### TASK ITEM
Please count how many lines below contain the word "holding" and reply with only that number.

::: THE DATA :::

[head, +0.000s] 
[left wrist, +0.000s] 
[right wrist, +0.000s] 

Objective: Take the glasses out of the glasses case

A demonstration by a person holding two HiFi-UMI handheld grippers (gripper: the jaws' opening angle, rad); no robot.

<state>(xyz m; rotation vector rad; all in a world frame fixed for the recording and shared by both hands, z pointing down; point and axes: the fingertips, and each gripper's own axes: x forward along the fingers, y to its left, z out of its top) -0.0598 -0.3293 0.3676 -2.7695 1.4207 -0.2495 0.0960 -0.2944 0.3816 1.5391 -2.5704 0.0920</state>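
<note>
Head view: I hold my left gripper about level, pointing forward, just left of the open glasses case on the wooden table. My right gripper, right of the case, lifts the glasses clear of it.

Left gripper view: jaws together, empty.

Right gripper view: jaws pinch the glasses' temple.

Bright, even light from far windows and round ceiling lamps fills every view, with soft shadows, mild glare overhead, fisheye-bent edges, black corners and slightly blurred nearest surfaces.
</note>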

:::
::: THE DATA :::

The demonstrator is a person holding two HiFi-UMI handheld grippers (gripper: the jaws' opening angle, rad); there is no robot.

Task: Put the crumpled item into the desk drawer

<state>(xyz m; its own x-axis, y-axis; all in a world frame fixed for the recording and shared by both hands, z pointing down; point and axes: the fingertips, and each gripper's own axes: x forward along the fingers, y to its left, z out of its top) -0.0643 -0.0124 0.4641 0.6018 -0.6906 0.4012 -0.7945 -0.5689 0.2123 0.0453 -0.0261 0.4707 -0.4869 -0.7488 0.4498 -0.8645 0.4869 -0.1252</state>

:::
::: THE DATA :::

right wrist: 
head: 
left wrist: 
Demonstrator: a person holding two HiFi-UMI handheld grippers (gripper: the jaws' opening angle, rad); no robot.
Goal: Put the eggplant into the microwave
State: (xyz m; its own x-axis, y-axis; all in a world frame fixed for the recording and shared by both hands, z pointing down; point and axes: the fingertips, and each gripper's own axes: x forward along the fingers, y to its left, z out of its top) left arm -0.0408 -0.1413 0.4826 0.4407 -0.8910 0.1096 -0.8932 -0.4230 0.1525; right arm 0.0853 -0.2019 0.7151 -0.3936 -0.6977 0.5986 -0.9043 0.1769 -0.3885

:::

### REPLY TO THE TASK
3